What lines below contain the word "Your"? Please pull each one out.
+++
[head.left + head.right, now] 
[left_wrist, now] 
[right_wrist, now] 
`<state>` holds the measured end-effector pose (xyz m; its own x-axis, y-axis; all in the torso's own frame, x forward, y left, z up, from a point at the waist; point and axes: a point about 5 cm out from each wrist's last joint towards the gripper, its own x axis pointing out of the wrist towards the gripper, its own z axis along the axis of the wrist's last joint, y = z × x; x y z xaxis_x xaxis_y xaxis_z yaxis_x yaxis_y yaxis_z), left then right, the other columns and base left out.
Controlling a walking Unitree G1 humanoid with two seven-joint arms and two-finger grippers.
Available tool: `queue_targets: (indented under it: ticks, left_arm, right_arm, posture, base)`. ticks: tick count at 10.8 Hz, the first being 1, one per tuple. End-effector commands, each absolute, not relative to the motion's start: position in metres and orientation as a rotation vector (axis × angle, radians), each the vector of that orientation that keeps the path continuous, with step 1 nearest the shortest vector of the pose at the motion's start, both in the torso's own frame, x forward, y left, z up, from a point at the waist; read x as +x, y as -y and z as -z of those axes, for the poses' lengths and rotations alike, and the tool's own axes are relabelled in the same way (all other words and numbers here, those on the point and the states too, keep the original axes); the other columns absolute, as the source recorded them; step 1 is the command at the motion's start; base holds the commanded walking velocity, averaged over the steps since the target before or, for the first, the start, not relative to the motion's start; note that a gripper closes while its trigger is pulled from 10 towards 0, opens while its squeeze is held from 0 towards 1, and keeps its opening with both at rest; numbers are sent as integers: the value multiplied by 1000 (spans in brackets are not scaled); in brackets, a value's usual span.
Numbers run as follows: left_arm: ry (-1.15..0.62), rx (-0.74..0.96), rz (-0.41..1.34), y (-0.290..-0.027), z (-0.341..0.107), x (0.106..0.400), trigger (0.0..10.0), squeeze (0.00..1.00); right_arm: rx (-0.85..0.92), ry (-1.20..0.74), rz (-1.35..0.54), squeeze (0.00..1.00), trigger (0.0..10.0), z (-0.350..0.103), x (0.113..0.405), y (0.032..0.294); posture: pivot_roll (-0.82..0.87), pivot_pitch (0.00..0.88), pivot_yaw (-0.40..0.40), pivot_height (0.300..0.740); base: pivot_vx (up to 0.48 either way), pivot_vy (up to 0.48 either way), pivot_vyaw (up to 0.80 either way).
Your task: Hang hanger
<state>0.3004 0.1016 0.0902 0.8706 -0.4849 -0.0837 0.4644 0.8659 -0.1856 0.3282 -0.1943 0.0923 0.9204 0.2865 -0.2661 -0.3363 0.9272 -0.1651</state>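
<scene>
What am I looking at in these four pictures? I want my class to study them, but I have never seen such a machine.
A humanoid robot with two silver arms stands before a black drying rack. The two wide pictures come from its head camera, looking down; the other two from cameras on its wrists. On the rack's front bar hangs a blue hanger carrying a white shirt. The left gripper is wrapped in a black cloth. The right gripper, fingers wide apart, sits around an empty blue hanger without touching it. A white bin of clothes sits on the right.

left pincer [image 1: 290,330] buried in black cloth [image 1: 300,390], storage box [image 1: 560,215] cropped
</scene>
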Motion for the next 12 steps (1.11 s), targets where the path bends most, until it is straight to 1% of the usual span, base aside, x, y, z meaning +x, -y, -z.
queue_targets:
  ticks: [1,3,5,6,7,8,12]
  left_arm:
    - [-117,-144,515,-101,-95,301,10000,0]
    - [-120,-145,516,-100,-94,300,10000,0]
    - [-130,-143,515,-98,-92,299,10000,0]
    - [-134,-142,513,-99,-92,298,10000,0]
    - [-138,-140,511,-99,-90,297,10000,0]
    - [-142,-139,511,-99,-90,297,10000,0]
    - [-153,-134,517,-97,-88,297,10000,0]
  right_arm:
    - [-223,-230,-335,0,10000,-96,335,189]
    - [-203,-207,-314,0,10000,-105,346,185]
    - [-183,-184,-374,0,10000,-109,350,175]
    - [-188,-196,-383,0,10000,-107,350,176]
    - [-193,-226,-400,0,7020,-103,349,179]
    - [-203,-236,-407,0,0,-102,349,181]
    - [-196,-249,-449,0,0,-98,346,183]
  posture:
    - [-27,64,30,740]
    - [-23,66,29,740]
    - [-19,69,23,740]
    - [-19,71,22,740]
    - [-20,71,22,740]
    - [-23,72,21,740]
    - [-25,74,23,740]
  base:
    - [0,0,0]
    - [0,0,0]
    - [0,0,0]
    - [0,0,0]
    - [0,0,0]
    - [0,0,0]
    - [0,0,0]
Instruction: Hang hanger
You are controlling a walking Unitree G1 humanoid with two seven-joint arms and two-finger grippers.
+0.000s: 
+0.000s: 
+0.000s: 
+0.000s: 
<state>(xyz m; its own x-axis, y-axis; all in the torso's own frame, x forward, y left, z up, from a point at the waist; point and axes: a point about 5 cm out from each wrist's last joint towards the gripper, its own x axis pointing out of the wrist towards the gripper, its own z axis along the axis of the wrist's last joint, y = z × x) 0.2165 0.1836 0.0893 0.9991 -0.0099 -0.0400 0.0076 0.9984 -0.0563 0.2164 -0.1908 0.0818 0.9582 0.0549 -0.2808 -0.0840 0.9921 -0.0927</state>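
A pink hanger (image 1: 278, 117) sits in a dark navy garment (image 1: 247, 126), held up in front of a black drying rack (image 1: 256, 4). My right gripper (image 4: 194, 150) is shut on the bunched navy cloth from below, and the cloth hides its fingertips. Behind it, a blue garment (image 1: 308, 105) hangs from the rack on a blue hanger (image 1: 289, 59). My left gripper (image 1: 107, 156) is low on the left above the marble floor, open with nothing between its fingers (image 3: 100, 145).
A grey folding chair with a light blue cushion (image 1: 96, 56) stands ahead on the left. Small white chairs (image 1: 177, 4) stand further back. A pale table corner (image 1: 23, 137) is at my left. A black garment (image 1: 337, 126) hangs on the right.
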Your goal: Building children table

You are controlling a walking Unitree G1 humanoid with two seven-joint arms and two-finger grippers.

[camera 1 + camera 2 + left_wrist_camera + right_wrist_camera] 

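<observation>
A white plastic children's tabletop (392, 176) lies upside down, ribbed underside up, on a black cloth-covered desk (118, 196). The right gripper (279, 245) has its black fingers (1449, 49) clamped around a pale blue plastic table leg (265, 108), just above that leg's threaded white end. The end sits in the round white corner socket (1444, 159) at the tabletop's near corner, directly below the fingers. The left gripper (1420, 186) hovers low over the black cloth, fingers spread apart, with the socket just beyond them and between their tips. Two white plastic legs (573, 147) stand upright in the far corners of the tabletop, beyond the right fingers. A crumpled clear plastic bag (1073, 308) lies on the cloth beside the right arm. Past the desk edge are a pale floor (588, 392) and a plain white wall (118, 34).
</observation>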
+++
Exercise response:
Your task: Hang hanger
Your goal: Building children table

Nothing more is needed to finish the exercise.